Eine neue Verzögerung könnte sich allerdings durch die Reform des Schengen-Abkommens ergeben. Frankreich und Italien haben zuletzt gefordert, dass das Schengen-Abkommen vorübergehend ausgesetzt werden soll, wenn einzelne Länder ihre Außengrenzen nicht ausreichend kontrollieren. Die EU-Kommission wird dazu am heutigen Mittwoch Vorschläge vorlegen. Der bulgarische Ministerpräsident Bojko Borissow erwartet, dass diese Reform die Schengen-Teilnahme seines Landes neuerlich verschieben wird. Eigentlich hätten beide Länder bereits ab März dieses Jahres ihre Grenzen zu den EU-Nachbarstaaten öffnen sollen.
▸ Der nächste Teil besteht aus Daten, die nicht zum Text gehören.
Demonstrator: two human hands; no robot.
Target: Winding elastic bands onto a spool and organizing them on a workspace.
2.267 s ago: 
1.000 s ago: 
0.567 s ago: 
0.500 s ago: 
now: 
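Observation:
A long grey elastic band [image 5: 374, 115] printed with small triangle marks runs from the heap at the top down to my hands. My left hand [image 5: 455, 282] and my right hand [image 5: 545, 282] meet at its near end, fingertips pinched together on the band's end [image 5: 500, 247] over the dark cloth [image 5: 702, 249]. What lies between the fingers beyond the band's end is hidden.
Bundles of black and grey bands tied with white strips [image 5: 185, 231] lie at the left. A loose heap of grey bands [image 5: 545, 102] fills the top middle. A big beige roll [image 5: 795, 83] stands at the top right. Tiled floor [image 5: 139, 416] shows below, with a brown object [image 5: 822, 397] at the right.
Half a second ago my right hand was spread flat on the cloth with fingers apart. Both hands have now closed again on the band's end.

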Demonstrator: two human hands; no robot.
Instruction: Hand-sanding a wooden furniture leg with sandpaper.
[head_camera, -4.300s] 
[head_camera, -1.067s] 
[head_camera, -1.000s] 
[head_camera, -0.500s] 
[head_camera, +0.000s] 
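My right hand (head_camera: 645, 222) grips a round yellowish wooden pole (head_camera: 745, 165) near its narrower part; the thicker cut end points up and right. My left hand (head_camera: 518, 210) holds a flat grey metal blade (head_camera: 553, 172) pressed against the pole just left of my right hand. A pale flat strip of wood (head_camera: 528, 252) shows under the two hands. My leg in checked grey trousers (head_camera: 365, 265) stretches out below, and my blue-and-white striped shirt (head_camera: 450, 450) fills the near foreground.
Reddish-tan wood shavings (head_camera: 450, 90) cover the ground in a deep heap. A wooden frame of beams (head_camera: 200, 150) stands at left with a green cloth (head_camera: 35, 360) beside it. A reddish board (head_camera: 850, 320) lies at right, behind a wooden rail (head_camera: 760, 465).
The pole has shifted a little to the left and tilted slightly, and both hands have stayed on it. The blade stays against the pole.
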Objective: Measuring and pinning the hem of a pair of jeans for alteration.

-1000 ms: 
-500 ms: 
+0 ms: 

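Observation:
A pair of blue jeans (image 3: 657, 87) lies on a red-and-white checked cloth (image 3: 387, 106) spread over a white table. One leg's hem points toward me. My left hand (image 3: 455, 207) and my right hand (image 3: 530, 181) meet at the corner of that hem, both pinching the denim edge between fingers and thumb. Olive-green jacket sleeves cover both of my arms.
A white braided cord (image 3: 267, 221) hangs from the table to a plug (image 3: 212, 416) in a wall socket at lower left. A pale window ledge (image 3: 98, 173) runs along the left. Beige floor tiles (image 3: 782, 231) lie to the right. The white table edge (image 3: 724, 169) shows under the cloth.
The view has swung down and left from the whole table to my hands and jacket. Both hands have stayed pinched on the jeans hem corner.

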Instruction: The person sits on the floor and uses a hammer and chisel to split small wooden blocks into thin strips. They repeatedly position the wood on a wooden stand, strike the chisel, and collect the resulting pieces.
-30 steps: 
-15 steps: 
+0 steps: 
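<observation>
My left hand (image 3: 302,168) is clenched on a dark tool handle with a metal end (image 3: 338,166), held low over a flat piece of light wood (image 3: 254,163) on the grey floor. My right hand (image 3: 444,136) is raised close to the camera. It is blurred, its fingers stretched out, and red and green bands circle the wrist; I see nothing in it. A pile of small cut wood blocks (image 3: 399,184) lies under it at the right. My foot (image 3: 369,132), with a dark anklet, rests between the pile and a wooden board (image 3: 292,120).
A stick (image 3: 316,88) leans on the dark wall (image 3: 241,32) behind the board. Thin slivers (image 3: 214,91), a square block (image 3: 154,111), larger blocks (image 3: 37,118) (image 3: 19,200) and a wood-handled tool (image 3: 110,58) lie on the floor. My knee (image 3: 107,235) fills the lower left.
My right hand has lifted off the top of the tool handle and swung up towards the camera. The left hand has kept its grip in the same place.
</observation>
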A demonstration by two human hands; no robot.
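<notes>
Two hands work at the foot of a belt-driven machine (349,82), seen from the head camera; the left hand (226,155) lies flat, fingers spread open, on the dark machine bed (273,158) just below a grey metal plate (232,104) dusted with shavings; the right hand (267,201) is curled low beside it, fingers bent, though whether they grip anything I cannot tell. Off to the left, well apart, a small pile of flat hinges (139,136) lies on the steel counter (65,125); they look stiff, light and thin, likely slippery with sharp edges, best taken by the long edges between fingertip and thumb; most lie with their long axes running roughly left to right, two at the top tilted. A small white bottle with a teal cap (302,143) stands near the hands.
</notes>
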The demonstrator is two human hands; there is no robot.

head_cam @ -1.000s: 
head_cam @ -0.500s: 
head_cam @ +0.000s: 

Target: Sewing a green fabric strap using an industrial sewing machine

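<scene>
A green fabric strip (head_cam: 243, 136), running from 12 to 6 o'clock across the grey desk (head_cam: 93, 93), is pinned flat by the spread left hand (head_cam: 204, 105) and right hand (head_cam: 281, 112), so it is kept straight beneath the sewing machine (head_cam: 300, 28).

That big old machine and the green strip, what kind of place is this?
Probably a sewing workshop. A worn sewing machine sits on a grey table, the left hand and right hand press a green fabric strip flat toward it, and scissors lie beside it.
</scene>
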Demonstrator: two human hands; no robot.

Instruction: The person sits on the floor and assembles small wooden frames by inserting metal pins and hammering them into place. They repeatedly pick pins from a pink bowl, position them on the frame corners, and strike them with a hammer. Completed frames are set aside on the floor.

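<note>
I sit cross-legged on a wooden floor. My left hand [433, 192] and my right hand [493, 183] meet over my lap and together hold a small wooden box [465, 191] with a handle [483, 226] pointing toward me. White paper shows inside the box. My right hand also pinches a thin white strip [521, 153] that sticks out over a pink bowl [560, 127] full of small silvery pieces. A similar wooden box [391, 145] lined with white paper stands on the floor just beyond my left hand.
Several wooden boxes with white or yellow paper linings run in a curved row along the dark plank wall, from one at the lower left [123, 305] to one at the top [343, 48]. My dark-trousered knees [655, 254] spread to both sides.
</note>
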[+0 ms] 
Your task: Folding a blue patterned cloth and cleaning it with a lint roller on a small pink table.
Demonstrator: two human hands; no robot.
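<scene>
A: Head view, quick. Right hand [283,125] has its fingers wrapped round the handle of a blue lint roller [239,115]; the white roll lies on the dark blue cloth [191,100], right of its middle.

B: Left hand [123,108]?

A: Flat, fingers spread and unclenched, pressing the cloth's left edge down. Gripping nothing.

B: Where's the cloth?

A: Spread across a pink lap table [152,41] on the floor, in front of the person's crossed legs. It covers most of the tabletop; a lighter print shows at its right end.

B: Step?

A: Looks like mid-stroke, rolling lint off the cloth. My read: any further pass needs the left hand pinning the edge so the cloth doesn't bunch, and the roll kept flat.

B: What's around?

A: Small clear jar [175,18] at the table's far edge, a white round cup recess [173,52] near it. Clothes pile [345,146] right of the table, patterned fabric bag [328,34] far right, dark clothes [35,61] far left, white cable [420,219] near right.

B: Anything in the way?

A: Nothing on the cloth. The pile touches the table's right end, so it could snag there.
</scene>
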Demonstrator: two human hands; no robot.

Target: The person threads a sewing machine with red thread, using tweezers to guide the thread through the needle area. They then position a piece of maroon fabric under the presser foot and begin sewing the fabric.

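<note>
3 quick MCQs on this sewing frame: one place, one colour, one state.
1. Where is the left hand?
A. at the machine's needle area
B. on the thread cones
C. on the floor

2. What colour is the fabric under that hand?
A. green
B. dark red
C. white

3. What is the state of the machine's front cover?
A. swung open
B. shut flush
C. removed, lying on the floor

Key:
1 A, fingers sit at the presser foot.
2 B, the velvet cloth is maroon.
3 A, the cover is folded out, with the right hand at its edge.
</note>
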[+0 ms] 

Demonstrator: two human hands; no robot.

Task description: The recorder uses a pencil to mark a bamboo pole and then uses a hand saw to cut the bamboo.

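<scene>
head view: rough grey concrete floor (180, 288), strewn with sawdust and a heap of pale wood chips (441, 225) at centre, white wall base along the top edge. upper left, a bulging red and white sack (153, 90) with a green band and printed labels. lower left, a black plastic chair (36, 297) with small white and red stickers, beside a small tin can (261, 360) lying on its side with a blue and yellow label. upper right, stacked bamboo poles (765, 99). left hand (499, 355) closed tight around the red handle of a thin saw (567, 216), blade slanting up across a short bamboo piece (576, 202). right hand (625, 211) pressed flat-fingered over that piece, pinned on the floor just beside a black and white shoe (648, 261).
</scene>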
Europol warnt vor Migration von Terroristen

Die europäische Polizeibehörde Europol warnt indessen vor neuen Gefahren durch den Strom illegaler Zuwanderer aus Nordafrika. In einem Bericht, der dem Europaparlament vorgelegt wurde, heißt es: „Die instabile Lage in Nordafrika bereitet Sorge, weil sie Terrorgruppen neue Möglichkeiten bietet, Material und Mitglieder nach Europa zu schleusen.“ Unter der großen Zahl an Flüchtlingen aus Tunesien und Libyen könnten sich Kriminelle problemlos verstecken.